#### Greedy Set Cover $O(log n)$ - approximation algorithm

Given elements from universe $U$ and family of subsets $F$, with each $S \in F$ having a weight $w(S)$:

* initialize $R \leftarrow U$ (remaining uncovered elements)
* while $R$ is not empty:
    * greedily pick the set $S$ with minimum average cost $c_u$ per new element covered, $c_u = \frac{w(S)}{|S \cap R|}$ $\forall u \in S \cap R$ (where $S \cap R$ is the set of new elements covered by set $S$)
    * $R \leftarrow R \setminus (S \cap R)$

In [1]:
import math
import random
import pulp
import time

In [2]:
# this is just a quick and dirty implementation and is not very efficient
def greedy_set_cover(U,F, weights):
    # initialize remaining elements to be covered
    R = set(U)
    cover = []
    # create a copy of the list of subsets
    subsets = list(zip(F, weights))    

    # greedy iterations
    while R:
        # select the min-cost subset
        min_cost = float('inf')
        Smin = None
        wmin = None
        for S, w in subsets:
            cost = w / len(S & R)
            if cost < min_cost:
                min_cost = cost
                Smin = S
                wmin=w

        # add the min-cost subset to the cover
        cover.append((Smin, wmin))

        # remove Smin from the list of subsets
        subsets = [(S, w) for S, w in subsets if S != Smin]

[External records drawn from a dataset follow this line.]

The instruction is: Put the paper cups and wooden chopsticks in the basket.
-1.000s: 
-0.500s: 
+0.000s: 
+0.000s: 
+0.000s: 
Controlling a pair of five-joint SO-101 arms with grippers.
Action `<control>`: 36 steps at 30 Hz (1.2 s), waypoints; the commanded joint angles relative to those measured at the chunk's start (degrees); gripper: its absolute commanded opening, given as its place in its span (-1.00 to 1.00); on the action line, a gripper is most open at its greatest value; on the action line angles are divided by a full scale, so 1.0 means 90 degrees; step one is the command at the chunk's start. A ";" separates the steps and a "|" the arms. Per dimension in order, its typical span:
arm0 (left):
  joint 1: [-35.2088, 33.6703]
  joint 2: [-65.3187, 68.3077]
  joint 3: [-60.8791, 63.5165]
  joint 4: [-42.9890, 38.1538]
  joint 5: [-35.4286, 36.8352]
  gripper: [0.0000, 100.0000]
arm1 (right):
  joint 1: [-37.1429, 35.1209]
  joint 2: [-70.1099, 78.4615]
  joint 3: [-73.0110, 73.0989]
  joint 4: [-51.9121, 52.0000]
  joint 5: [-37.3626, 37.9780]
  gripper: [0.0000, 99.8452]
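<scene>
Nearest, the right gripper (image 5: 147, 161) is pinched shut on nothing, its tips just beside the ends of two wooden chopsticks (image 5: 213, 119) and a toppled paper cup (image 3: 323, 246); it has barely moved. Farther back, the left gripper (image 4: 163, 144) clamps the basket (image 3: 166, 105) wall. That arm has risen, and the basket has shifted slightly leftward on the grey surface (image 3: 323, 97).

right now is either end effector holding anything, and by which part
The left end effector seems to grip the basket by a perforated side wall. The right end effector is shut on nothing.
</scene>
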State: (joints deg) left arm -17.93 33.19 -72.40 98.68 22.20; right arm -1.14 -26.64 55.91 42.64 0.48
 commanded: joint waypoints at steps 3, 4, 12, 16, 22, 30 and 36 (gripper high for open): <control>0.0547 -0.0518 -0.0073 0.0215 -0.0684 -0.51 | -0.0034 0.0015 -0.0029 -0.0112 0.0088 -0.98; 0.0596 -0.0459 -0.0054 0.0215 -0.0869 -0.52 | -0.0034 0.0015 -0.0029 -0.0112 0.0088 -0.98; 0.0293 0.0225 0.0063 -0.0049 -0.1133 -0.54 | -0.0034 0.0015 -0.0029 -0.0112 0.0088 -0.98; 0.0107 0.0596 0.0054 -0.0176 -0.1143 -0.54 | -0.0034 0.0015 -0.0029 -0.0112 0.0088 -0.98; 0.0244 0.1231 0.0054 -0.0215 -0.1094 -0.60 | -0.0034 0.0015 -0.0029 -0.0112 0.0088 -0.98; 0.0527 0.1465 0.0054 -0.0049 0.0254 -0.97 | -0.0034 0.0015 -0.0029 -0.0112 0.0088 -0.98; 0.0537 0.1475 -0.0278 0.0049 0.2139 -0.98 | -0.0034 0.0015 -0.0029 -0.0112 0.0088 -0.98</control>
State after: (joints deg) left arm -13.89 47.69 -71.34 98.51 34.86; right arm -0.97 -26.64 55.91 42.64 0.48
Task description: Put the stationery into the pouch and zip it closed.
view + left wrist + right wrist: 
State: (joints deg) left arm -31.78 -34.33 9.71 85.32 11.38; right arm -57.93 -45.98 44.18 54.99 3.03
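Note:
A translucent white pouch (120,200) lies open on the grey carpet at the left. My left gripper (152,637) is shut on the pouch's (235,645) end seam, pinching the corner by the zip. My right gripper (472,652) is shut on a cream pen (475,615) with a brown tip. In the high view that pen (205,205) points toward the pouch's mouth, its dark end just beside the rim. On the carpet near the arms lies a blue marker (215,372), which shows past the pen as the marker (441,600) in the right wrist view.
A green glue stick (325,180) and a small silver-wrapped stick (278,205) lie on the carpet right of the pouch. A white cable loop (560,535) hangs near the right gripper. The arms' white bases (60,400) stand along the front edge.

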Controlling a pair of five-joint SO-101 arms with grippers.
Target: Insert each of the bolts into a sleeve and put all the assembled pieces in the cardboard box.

        # remove all new elements covered by Smin from R and from the remaining subsets
        S_new = Smin & R
        R = R - S_new  
        subsets = [(S-S_new, w) for S, w in subsets]


    total_weight = sum([w for S, w in cover])

    return cover, total_weight    

In [3]:
# example universe
U = {1,2,3,4,5,6,7,8}
# example family of sets
eps = 0.1
F = [{1,3,5,7}, {2,4,6,8}, {1}, {2}, {3,4}, {5,6,7,8}]
weights = [1+eps, 1+eps, 1, 1, 1, 1]

exact_cover_idx = [0, 1]
exact_total_weight = sum([weights[idx] for idx in exact_cover_idx])
print(f"Optimal cover: {[F[idx] for idx in exact_cover_idx]}")
print(f"Optimal cover total weight: {exact_total_weight}")


Optimal cover: [{1, 3, 5, 7}, {8, 2, 4, 6}]
Optimal cover total weight: 2.2


In [4]:
cover, total_weight = greedy_set_cover(U,F,weights)
approximation_factor = total_weight/exact_total_weight

print(f" Greedy total weight = {total_weight}, greedy approximation factor = {approximation_factor:.2f} | theoretical approximation factor = 1+log(n) = {1+math.log(len(U)):.2f}")

 Greedy total weight = 4, greedy approximation factor = 1.82 | theoretical approximation factor = 1+log(n) = 3.08


#### A faster implementation of greedy set cover. 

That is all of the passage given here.